◆ **How to complete this task**
Return exactly the lines of the records below, starting at the line that contains "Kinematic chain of" and ending at the line that contains "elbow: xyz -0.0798", with both of those lines kept.

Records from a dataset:
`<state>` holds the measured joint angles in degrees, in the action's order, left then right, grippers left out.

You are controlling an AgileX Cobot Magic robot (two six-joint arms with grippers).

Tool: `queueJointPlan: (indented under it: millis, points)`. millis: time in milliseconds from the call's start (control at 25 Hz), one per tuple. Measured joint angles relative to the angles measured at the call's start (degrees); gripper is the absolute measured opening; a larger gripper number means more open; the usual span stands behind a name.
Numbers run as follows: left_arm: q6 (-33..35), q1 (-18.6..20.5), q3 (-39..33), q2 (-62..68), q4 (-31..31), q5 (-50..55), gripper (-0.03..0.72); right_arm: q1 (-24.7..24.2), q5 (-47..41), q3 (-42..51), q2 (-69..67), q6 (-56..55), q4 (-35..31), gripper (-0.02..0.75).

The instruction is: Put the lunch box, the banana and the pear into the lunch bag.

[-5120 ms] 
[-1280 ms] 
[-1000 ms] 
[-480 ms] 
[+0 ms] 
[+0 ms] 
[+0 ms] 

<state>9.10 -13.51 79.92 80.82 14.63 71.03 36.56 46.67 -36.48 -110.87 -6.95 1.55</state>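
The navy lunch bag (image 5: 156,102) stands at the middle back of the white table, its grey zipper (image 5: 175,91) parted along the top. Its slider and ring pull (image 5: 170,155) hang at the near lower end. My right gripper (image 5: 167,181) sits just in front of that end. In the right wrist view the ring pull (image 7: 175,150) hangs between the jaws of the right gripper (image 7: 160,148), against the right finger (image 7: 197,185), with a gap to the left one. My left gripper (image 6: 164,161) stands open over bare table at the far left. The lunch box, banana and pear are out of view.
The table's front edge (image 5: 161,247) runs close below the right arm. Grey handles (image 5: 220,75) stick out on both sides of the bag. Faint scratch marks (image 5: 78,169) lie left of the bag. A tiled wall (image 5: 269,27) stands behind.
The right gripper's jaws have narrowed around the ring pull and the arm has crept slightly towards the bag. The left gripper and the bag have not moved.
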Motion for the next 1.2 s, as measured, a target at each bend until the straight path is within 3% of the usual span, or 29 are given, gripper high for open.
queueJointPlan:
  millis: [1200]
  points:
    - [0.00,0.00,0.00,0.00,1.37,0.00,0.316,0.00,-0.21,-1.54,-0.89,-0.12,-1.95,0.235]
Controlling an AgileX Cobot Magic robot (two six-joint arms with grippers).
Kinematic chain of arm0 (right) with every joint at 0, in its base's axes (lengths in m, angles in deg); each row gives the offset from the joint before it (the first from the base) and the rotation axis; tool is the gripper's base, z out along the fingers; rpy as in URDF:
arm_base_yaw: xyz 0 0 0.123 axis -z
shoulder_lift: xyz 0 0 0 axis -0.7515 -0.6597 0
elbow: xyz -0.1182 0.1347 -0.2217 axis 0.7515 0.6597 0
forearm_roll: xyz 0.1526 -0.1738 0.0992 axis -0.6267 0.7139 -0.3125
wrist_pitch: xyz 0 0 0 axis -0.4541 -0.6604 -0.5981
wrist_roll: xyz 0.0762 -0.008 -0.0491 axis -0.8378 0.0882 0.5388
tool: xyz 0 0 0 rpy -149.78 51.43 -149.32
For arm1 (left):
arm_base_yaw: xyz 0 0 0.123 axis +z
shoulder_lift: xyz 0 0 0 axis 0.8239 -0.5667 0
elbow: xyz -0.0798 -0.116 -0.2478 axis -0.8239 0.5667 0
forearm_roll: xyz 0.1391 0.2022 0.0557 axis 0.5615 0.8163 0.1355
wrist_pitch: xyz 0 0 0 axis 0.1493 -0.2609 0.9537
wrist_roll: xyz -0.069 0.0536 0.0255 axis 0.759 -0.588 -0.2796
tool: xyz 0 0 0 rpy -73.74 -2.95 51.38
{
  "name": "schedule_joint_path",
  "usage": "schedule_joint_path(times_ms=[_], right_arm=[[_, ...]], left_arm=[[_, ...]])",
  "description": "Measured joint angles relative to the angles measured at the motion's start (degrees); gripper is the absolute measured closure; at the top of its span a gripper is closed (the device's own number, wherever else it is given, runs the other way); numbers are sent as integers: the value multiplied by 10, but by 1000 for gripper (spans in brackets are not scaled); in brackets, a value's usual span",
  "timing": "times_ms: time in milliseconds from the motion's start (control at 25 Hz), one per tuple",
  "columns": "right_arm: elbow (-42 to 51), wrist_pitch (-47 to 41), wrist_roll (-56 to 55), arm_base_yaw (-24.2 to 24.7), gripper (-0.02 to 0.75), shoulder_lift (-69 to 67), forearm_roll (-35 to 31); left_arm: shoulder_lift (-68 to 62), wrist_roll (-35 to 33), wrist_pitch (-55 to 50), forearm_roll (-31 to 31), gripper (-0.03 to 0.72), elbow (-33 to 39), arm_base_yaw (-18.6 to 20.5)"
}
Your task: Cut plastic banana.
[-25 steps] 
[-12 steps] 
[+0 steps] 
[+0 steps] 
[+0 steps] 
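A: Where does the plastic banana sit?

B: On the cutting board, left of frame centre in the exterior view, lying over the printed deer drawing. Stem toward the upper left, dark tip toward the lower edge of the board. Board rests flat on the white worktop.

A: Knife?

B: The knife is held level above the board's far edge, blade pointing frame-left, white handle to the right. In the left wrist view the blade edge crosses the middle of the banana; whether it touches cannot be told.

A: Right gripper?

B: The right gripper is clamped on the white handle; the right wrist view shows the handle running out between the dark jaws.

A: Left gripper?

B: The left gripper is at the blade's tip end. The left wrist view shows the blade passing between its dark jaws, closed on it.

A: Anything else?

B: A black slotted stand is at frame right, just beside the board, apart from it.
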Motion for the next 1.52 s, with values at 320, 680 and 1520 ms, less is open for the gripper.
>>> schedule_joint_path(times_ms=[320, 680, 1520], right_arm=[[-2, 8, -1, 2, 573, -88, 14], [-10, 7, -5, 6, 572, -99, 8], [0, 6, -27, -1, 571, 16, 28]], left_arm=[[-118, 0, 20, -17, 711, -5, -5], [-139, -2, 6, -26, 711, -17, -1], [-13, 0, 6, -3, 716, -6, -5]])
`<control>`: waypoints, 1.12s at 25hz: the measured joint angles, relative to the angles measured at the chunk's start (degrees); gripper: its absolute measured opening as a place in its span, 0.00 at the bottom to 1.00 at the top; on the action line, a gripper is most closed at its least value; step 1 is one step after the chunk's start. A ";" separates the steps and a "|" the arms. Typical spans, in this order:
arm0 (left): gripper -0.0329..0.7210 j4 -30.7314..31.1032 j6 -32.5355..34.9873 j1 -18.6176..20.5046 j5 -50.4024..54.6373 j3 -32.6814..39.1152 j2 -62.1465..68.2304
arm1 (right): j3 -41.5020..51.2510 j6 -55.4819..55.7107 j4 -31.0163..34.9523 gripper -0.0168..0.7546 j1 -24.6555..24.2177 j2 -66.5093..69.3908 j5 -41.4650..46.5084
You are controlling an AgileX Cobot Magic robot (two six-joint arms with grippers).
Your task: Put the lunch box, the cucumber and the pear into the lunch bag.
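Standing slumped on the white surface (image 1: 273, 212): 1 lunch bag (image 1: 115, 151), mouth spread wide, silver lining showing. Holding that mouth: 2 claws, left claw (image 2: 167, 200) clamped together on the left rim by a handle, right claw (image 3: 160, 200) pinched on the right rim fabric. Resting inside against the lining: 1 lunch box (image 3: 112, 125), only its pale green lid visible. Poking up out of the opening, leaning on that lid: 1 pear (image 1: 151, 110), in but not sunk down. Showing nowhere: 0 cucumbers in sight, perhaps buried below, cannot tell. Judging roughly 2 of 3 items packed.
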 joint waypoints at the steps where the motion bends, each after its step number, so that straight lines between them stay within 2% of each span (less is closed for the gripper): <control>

◆ **Result of the exercise**
Kinematic chain of arm0 (right) with every joint at 0, in its base's axes (lengths in m, angles in deg); each row gives the offset from the joint before it (the first from the base) and the rotation axis; tool is the gripper's base, z out along the fingers; rpy as in URDF:
arm_base_yaw: xyz 0 0 0.123 axis -z
shoulder_lift: xyz 0 0 0 axis -0.7515 -0.6597 0
elbow: xyz -0.1182 0.1347 -0.2217 axis 0.7515 0.6597 0
forearm_roll: xyz 0.1526 -0.1738 0.0992 axis -0.6267 0.7139 -0.3125
wrist_pitch: xyz 0 0 0 axis -0.4541 -0.6604 -0.5981
wrist_roll: xyz 0.0762 -0.008 -0.0491 axis -0.8378 0.0882 0.5388
tool: xyz 0 0 0 rpy -149.78 51.43 -149.32
For arm1 (left):
arm_base_yaw: xyz 0 0 0.123 axis +z
shoulder_lift: xyz 0 0 0 axis 0.8239 -0.5667 0
elbow: xyz -0.0798 -0.116 -0.2478 axis -0.8239 0.5667 0

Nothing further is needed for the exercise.